From the City of Austin transcript, the following are Councilman Martinez’s remarks (for readability, edited for spelling, grammar, and punctuation):
I wanted to read a response from FTA that Capital Metro received this afternoon in a meeting with them in Fort Worth. This is an FTA official that … his response to the question about the high-capacity transit that is already going in, the BRT in the Lamar corridor.
His response was: BRT in the North Lamar corridor is a priority transit project. The project was supported by the region through CAMPO. Capital Metro and FTA signed a contract to this effect. FTA sees their investment as permanent.

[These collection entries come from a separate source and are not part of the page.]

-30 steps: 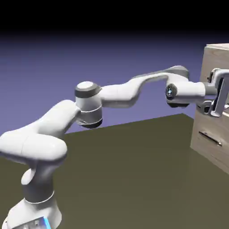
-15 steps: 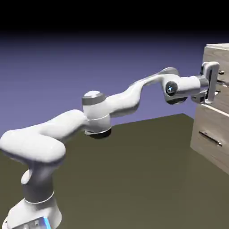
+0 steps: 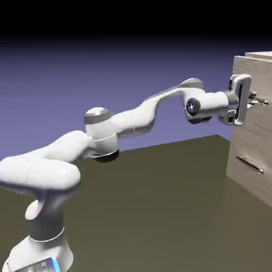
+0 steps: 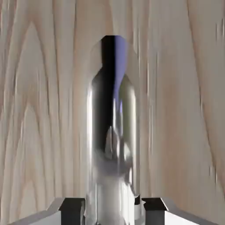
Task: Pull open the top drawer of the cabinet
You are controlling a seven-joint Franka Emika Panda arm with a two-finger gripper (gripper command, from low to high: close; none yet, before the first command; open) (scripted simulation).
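Observation:
The cabinet (image 3: 264, 54) stands at the exterior view's right edge. Its top drawer (image 3: 256, 130) has a flat light wood front that juts a little toward the arm, past the drawer below. My gripper (image 3: 253, 100) is at that drawer's metal bar handle (image 3: 261, 102), shut on it. In the hand view the shiny handle (image 4: 112, 132) runs up the picture from between my two grey fingertips (image 4: 72, 210), and the gripper (image 4: 112, 211) clamps its near end. Wood grain of the drawer front (image 4: 39, 110) fills everything behind it.
Below the top drawer sits the like lower drawer (image 3: 245, 178) with its own slim bar handle (image 3: 249, 163), closed. The dark olive table (image 3: 159, 212) stretches from the robot's base to the cabinet's foot. My arm spans the space above it.
The hand rose from between the two drawers to the top drawer's handle and closed on it. It has since drawn back leftward, and the top drawer's front has come out with it.

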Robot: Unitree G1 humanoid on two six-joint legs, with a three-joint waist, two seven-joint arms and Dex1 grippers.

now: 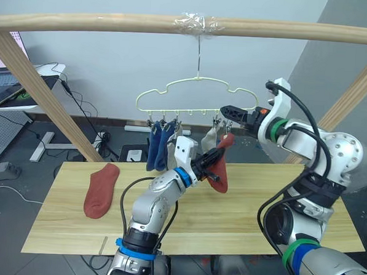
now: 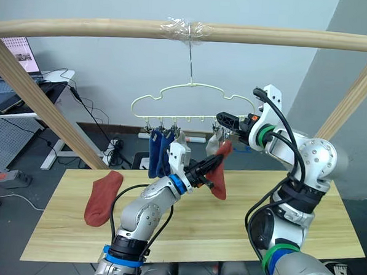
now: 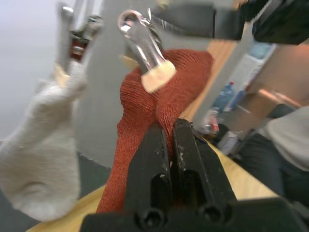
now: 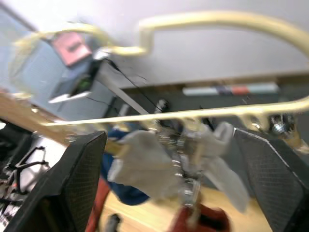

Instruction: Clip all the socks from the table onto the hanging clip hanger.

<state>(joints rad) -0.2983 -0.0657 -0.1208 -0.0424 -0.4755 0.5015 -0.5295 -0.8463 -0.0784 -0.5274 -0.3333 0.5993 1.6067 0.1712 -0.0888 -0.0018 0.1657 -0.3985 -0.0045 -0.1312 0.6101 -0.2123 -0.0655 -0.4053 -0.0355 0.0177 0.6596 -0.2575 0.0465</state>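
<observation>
Red sock on table [image 1: 101, 190]: lies flat near the left end of the table [image 1: 240, 220], well apart from the grippers.
Blue socks [image 1: 158, 147]: two hang side by side from clips on the left part of the clip hanger [image 1: 198, 96].
Grey socks [image 4: 145, 164]: hang from the middle clips, just left of the held sock.
Left gripper [image 1: 214, 156]: its two fingers are squeezed together on the held red sock [image 1: 220, 174], lifting it up under a clip [image 3: 145, 53] near the hanger's right end.
Right gripper [image 1: 229, 111]: up at the hanger's right end, fingers wide apart, the clips between them.
</observation>
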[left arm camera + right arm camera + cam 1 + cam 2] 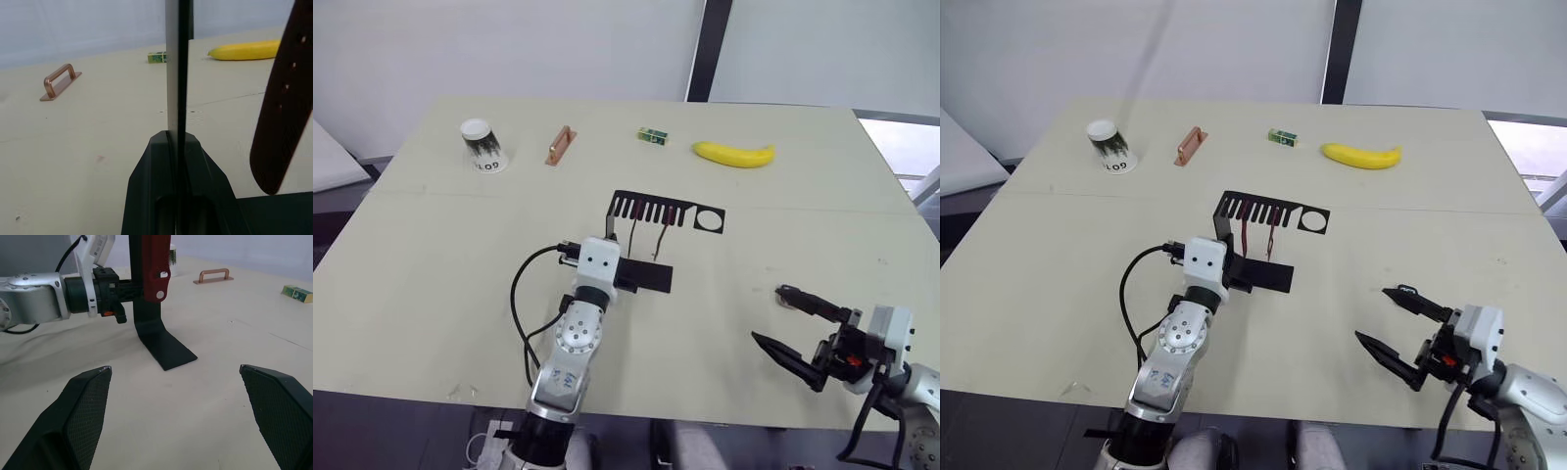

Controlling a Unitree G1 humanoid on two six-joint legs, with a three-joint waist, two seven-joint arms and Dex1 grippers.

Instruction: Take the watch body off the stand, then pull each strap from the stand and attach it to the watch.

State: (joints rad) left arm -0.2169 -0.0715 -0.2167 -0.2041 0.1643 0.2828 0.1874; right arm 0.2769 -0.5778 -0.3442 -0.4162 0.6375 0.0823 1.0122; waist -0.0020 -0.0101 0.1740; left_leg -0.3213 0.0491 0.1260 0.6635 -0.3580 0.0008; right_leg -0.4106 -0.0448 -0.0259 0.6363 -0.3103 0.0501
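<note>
stand (651,245) sits mid-table, base flat on the surface, slotted top plate with the round hole facing the far side. left gripper (177,161) is clamped on the stand's thin upright; in the left wrist view both black fingers (146,186) press either side of the metal edge, no gap. right gripper (790,321) is spread wide and holds nothing, fingertips just over the table to the right of the stand, well apart from it. the wrist view shows bare tabletop between its two fingers (80,406).

two dark red straps (648,233) hang from the comb slots, ends dangling above the base. one strap (281,98) shows close in the left wrist view, holes visible, hanging free just beside the upright. in the right wrist view the straps (155,264) overlap, with light-coloured studs on them. watch body: a small object lies on the table at the far fingertip of the right gripper, too small to tell what it is.

left arm reaches forward from the near edge, wrist level, cable looping off its left side. right arm is low at the near right corner, gripper pointing left toward the stand.

far side of the table: paper cup (481,144), copper handle (560,145), small green block (652,135), banana (733,154).
</note>
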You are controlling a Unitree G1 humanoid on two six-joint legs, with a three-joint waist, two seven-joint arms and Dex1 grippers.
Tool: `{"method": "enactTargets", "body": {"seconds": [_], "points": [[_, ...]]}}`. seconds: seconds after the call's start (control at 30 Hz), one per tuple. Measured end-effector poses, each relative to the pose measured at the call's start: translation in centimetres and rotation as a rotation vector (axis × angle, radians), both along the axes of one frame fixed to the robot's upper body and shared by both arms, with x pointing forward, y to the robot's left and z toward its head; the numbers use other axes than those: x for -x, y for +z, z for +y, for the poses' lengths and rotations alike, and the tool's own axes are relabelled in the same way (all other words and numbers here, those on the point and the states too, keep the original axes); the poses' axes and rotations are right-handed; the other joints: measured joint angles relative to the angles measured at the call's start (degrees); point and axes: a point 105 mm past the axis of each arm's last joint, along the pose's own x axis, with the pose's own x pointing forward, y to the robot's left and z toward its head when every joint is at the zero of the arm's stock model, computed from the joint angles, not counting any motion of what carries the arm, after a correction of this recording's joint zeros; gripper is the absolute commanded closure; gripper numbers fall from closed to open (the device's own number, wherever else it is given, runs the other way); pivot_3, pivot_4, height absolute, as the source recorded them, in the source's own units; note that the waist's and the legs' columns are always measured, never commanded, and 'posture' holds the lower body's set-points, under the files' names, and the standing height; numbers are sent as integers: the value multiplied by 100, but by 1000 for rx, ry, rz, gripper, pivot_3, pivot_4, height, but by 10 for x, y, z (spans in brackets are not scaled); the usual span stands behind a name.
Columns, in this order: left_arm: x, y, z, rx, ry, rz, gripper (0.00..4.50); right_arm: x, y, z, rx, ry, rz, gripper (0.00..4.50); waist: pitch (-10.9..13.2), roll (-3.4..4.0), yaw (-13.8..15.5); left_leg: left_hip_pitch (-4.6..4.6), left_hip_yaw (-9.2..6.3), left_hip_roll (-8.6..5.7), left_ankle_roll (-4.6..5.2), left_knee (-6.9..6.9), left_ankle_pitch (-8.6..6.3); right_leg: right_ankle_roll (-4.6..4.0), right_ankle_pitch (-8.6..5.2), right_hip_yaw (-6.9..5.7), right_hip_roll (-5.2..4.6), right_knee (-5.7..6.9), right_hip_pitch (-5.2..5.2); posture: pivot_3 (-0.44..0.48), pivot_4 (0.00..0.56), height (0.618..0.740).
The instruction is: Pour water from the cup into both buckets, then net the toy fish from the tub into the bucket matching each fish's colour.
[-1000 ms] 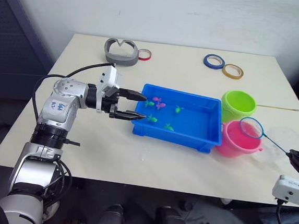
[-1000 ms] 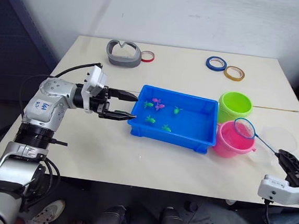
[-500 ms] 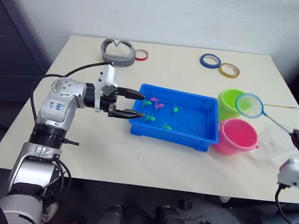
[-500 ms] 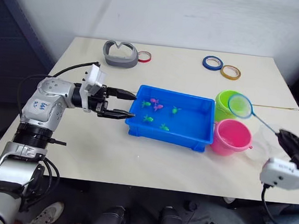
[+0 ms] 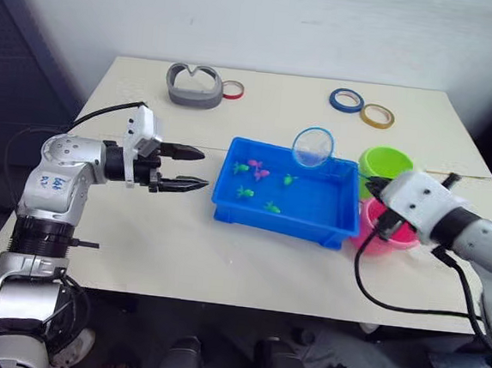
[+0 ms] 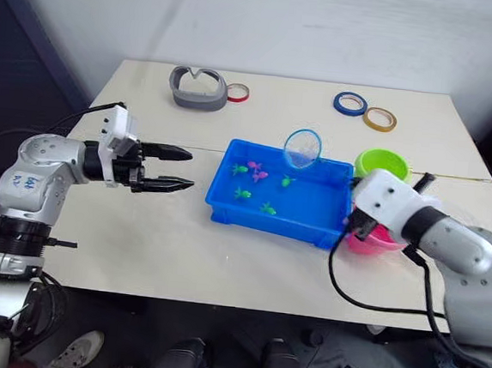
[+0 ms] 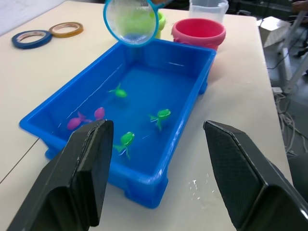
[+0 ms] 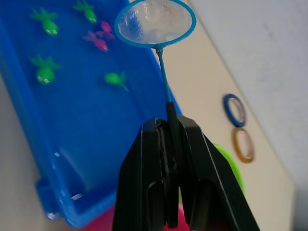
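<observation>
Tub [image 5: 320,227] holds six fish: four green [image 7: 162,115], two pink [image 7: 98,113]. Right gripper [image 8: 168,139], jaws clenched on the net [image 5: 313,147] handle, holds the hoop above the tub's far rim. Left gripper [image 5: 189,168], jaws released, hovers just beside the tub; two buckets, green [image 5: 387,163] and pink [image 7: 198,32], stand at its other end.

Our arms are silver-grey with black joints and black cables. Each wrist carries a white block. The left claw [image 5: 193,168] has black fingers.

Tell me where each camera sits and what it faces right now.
Head pair: looks forward and down at the table; left arm at left, right arm at right.
Left wrist: looks between its open fingers at the tub.
Right wrist: looks along shut fingers up the net.
All share tub, net and fish.
</observation>
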Motion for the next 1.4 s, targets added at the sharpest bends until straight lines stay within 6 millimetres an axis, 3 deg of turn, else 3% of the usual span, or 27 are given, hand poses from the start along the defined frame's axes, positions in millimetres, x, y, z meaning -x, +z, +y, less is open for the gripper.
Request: {"method": "enactTargets", "body": {"seconds": [0.13,0.4,0.67,1.07,1.4], "points": [[6,2,4,14,34,-8,1212,-6,-24,9,-112,-2,206,4500,0,0,15,-8,-11,-12,5,-6,0,0,0,-14,-14,-7,-1,0,150,740],[15,3,7,31,73,-9,1212,-17,-29,22,-243,2,285,4500,0,0,-8,-9,-16,-11,2,-23,2,0,0,-24,-13,-8,-10,0,150,740],[20,1,10,28,97,-14,1212,-20,-54,23,-263,-39,490,4500,0,0,-14,-10,-15,-11,2,-27,2,-1,0,-24,-13,-12,-12,0,150,740],[12,-12,24,-9,211,-7,1212,-42,-65,37,-256,-88,516,4500,0,0,-21,-13,-14,-11,2,-34,2,-1,-1,-24,-14,-16,-19,0,150,740],[15,-10,33,-36,248,-27,1212,-62,-69,44,-281,-112,493,4500,0,0,-31,-15,-14,-10,1,-43,1,-1,-1,-25,-15,-20,-25,0,150,740]]}}
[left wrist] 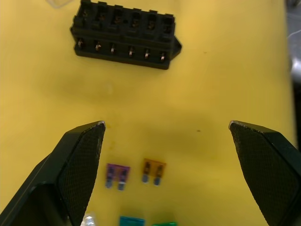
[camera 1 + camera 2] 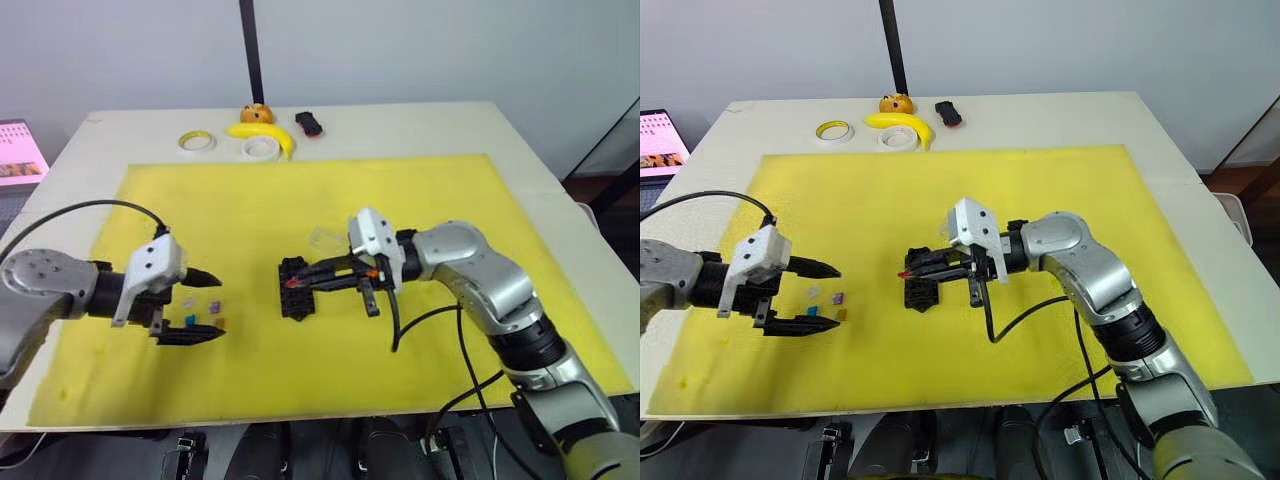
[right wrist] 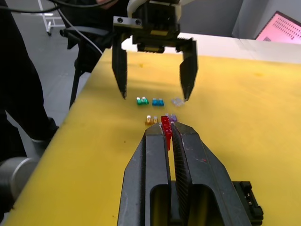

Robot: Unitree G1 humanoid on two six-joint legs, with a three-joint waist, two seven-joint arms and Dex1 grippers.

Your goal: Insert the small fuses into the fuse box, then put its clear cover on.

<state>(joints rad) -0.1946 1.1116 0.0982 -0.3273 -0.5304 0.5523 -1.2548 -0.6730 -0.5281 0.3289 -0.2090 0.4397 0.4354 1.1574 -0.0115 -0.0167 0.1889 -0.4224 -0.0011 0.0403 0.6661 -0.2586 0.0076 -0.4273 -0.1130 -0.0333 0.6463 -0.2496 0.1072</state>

It is important to consider that there are many demands for federal funds on new starts and small starts [projects]. and FTA made a permanent investment in this [corridor]. If Capital Metro were to come back to FTA and indicate there is a change in priorities or new need in this corridor, Capital Metro, CAMPO and the community would need to go through the entire planning process again to show that urban rail is the highest priority for this corridor.
That to me is a pretty definitive statement from FTA that it would be difficult, if not impossible, to go back through the process and receive new start money in that corridor. They view the current investment as permanent.
While the FTA statement, as read orally, seemed less of a definitive and absolute rejection of an urban rail alternative in the Lamar corridor than Councilman Martinez portrayed it, as it turned out, further examination or evaluation of the statement was not immediately possible because a printed copy was not made available to the public for scrutiny. Instead, it took a Public Information Request by Scott Morris of the Central Austin Community Development Corporation, and over 40 days, before the actual FTA statement was made available, in the original form provided to Councilman Martinez.
The FTA’s views, as communicated orally to Capital Metro’s representative Ken Cartwright, are summarized by Capital Metro in an internal document available by download from ARN. As this document indicates, Capital Metro raised the issue: “We have been approached about the possibility of putting an urban rail investment in the North Lamar corridor where we already have the BRT investment.”
FTA’s oral (“verbal”) response is summarized:
The Austin community decided that bus rapid transit in the North Lamar corridor was a priority and the next need. The project was supported by the region through CAMPO. Capital Metro and FTA signed a contract to this effect. FTA sees their investments as permanent. However, if the Austin community were to come back to FTA and indicate that there has been a change in priorities or a new need in this corridor, FTA would consider the request. Before making this request, Capital Metro and the community would need to go through the entire planning process again to show that urban rail is the highest priority in this corridor. It is important to consider that there are many demands on federal funds for New Starts and Small Starts projects, and FTA has already made a permanent investment in this corridor.
Of particular interest is FTA’s assurance that “FTA would consider the request” for urban rail if Capital Metro and the Austin community were able “to show that urban rail is the highest priority in this corridor.”
Clearly, the FTA’s actual statement on the issue of replacing MetroRapid service with urban rail is considerably more encouraging than the interpretation verbalized by Councilmember Martinez during the highly polemical Dec. 12th City Council debate on rejecting the Guadalupe-Lamar corridor and endorsing Project Connect’s recommendation for a less centrally located route for “high-capacity transit”. This basically corroborates the position expressed by Austin Rail Now.
Bottom line: FTA’s actual statement offers a far more propitious prospect for FTA support of urban rail in this crucial core-city corridor.